> **Data for this task**
········

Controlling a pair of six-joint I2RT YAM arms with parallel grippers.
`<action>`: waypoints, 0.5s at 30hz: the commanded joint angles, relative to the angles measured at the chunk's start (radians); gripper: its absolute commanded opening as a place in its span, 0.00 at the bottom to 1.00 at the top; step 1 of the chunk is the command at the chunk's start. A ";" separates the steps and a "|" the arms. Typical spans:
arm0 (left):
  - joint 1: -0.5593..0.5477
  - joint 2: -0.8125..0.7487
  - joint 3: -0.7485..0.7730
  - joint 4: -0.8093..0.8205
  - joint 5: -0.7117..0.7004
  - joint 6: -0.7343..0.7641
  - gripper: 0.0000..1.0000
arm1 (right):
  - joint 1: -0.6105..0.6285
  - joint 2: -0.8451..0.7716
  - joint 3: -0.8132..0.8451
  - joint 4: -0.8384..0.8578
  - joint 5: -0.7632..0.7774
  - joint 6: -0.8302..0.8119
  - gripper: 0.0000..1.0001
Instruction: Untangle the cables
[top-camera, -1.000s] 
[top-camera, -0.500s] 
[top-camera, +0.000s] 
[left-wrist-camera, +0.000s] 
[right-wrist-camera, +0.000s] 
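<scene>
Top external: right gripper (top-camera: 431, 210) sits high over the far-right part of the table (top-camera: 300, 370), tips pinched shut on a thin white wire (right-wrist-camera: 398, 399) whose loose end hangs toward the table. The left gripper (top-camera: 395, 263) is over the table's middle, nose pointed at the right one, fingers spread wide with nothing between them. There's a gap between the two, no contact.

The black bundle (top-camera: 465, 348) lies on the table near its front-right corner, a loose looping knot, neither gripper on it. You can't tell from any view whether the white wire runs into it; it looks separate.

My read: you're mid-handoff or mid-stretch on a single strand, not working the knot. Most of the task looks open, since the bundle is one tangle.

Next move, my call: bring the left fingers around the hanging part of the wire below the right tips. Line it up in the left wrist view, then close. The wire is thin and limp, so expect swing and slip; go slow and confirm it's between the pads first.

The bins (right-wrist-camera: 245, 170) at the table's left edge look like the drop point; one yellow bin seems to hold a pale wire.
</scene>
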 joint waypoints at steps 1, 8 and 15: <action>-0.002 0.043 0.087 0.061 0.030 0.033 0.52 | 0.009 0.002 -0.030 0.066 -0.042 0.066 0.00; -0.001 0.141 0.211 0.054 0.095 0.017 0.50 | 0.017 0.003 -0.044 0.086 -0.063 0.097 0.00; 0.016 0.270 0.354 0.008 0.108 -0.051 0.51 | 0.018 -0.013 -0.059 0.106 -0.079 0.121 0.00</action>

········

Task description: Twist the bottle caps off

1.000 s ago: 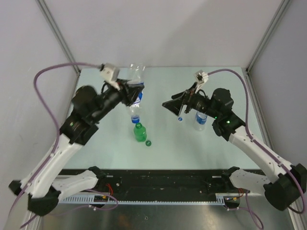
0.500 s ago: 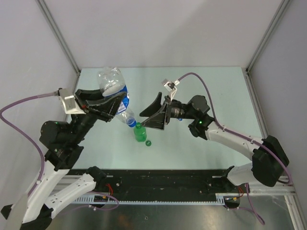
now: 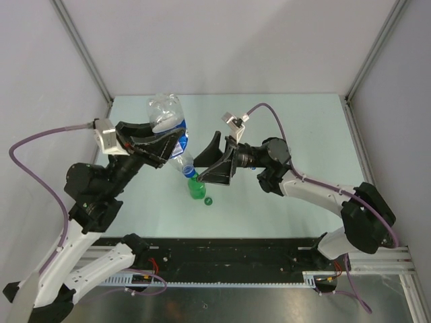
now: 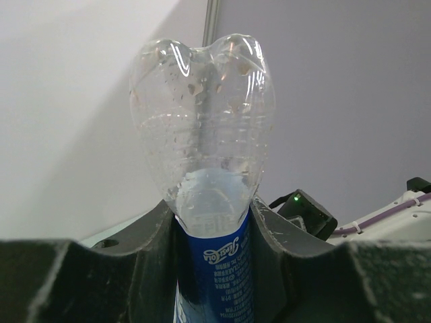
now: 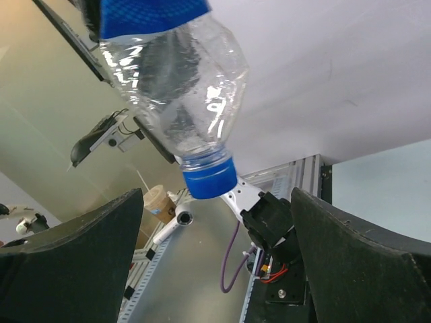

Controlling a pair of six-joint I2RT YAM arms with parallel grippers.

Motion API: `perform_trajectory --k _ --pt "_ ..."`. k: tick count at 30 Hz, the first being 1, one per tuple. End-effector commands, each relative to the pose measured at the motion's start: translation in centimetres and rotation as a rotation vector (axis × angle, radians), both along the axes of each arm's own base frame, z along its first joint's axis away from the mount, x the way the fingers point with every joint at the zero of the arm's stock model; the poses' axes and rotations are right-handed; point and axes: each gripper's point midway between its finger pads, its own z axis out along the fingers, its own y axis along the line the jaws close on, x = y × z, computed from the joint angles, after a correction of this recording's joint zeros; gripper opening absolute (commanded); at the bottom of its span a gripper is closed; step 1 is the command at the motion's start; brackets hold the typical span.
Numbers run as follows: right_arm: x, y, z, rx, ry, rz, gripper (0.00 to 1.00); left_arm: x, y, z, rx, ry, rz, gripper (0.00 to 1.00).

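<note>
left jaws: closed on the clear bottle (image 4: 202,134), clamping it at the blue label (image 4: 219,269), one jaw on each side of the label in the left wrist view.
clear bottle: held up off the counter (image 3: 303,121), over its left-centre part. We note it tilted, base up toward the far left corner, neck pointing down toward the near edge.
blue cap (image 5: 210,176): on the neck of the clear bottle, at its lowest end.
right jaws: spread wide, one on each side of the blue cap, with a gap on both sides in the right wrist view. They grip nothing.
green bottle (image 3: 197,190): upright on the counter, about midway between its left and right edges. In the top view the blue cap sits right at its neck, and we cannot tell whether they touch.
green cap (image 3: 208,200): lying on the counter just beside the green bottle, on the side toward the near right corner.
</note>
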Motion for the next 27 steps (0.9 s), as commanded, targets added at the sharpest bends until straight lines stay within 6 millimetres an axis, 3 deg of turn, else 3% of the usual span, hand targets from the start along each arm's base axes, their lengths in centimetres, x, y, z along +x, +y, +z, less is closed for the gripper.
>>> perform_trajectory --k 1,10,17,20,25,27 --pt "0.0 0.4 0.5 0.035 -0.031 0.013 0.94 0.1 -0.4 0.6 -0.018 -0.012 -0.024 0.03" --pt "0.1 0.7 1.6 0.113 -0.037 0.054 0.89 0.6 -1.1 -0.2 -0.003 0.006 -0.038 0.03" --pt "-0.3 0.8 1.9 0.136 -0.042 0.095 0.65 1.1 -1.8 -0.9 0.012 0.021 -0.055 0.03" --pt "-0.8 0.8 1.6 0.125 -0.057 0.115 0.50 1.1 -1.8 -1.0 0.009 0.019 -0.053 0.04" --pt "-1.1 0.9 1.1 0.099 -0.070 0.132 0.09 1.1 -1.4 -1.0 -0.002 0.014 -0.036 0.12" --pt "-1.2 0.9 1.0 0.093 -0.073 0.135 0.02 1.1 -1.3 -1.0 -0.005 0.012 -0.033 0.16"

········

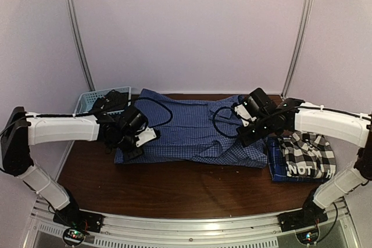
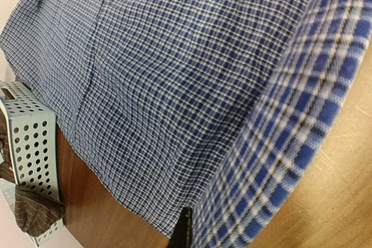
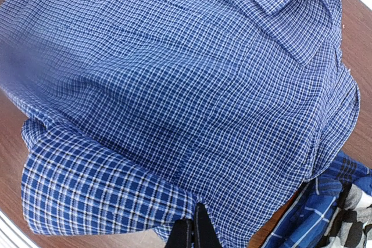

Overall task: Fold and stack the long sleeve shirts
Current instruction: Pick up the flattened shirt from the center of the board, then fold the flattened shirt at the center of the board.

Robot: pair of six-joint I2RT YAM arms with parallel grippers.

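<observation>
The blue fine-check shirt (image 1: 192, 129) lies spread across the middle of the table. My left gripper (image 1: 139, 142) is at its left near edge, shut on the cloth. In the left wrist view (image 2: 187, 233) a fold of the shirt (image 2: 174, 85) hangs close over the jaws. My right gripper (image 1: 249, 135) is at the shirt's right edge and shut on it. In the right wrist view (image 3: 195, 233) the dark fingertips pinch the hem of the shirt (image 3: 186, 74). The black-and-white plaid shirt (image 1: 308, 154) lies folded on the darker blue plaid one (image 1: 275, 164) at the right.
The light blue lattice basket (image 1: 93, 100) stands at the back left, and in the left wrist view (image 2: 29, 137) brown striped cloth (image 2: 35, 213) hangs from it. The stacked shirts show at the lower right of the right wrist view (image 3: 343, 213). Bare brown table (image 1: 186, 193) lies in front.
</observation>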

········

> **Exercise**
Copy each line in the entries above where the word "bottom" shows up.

> **Completed exercise**
`<action>`: waypoints, 0.5s at 30hz: the commanded joint angles, relative to the angles measured at the chunk's start (radians); gripper: its absolute commanded opening as a place in its span, 0.00 at the bottom to 1.00 at the top; step 1 of the chunk is the command at the chunk's start. A ";" separates the steps and a "|" the arms. Typical spans:
Motion API: `perform_trajectory --k _ --pt "_ ..."`. k: tick count at 30 Hz, the first being 1, one per tuple. End-effector commands, each relative to the pose measured at the motion's start: translation in centimetres and rotation as a rotation vector (axis × angle, radians), both along the axes of each arm's own base frame, z along its first joint's axis away from the mount, x the way the fingers point with every joint at the zero of the arm's stock model; the poses' axes and rotations are right-handed; point and axes: each gripper's point midway between its finger pads, its own z axis out along the fingers, its own y axis along the line the jaws close on, x = y × z, computed from the joint angles, after a correction of this recording's joint zeros; gripper opening absolute (commanded); at the bottom of its span a gripper is closed; step 1 is the command at the motion's start; brackets hold the typical span.

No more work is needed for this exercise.